BERLIN—You only need to know a few basic facts to understand how the German opera world’s latest bit of theatrics demonstrates zero historical awareness and even less of a sense of how to manage the past.
1. Richard Wagner’s “Rienzi” was Adolf Hitler’s favorite opera.
2. During the Nazi era, the Deutsche Oper Berlin was, along with the Bayreuth Festival Theater, the bastion of music for the Nazis.
3. This year is the Deutsche Oper’s 100th anniversary.
4. Hitler’s birthday was on April 20, and during the Nazi years it was a big day known as “Führers Geburtstag” (Führer’s birthday).
This information is available to anyone as educated as, say, an opera house director.
So if you conducted a poll and asked on what day in 2012 you should NOT, as director of the Deutsche Oper, schedule a performance of “Rienzi,” the answer — after maybe Christmas Eve and the day of the European Soccer Championships finale – would be April 20. Right? Talk about a bad idea: Hitler’s opera, on his birthday, during the centennial year of an opera house adored by Joseph Goebbels and Nazi big-wigs in general. Really?

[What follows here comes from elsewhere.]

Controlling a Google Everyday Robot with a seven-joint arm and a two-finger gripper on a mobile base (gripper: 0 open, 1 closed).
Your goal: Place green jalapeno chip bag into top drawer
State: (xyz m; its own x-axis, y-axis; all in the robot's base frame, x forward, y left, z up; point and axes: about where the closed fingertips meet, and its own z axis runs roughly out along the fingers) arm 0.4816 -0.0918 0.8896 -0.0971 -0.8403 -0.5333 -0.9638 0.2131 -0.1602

Christoph Seuferle, however, didn’t have a problem with it. The commissioning director of the Deutsche Oper set the date long ago and nobody put two and two together.
Until recently, that is, when staffers at the Deutsche Oper did notice and protested. So now the institution has released a statement that reads: “During internal discussions, a number of those associated with the opera house stated that for personal reasons a performance of that opera on that particular night would be difficult or impossible.”
“Rienzi” has now been rescheduled for the following night. Leos Janacek’s “Jenufa” will be performed on April 20.